• _Source records_
▬▬▬

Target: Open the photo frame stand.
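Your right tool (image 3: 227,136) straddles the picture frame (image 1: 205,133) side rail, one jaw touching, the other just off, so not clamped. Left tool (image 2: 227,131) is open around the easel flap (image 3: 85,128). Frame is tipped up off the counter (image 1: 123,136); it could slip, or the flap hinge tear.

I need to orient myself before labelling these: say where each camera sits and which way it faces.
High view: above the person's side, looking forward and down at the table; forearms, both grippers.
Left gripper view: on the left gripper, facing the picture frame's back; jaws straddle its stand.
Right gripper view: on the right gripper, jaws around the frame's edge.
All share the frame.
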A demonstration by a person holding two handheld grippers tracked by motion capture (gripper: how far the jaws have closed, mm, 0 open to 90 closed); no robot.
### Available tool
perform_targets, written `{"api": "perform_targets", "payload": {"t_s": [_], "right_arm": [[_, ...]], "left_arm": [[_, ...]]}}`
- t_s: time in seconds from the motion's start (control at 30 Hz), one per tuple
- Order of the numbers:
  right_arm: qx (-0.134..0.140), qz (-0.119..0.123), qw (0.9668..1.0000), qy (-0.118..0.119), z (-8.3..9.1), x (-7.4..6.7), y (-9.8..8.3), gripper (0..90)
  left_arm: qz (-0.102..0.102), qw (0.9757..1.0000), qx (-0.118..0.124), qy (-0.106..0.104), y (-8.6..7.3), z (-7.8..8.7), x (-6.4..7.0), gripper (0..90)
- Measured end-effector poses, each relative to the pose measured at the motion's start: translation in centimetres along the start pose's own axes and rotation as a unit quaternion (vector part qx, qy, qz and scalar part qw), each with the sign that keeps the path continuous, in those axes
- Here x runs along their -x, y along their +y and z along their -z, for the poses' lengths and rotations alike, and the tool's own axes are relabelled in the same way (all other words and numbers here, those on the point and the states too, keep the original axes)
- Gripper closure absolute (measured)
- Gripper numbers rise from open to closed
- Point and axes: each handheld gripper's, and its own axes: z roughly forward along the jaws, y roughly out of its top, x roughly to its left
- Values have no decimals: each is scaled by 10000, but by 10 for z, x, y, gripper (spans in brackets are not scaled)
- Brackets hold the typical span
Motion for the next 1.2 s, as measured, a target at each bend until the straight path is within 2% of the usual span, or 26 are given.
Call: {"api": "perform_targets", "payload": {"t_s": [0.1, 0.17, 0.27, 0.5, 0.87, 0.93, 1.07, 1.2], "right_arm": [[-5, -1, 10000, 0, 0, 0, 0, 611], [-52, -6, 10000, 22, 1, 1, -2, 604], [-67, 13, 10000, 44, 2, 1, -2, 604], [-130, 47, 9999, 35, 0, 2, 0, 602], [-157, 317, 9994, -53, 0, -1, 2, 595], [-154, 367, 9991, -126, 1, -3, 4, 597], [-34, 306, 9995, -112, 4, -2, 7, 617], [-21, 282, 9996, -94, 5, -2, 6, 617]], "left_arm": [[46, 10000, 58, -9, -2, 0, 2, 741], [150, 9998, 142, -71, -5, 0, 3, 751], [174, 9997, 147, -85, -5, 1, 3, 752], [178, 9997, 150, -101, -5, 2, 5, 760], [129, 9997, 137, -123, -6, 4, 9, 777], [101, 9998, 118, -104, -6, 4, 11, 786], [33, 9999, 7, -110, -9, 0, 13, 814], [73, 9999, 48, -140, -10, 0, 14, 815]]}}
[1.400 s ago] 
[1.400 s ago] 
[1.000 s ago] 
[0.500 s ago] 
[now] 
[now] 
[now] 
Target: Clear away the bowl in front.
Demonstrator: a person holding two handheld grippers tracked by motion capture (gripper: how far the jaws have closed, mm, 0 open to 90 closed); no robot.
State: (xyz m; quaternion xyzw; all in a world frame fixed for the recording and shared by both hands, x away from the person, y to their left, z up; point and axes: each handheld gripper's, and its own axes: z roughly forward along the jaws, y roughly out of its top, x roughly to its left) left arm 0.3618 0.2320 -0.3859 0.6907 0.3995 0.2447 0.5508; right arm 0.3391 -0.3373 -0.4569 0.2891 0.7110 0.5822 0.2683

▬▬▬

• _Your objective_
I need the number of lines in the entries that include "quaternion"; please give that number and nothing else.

• _Written answer_
2